What you will do :: Everything from the line containing "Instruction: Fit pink" to the end of the listing is to be set down exactly, both ends included, and nothing before it.
== Segment start ==
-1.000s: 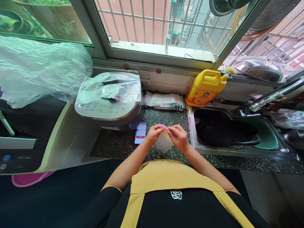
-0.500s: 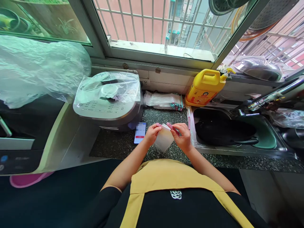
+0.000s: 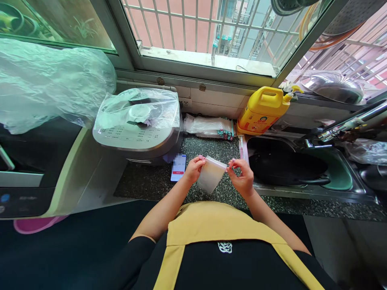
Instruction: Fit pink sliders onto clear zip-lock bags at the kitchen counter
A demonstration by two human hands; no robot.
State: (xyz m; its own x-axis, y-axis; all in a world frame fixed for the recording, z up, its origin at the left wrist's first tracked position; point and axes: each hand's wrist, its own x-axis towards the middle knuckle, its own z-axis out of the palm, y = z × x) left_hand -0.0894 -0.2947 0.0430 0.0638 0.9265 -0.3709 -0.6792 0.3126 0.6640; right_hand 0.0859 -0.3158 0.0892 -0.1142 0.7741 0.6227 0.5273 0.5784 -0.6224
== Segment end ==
Answer box ::
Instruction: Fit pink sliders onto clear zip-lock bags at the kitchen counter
A demonstration by two human hands; no robot.
State: (xyz m; its own x-axis, y-axis; all in a world frame fixed for the recording, z up, its origin at the left wrist's first tracked position; point and axes: each hand's wrist, its own x-axis towards the middle knuckle, its own z-axis out of the palm, y = z × x) left_hand -0.0894 -0.2947 0.0430 0.0638 0.9265 -0.3709 -0.6792 0.3126 0.6640; right_hand 0.0859 -0.3158 0.0892 -0.1142 0.7741 0.6227 0.5273 0.5784 -0.6224

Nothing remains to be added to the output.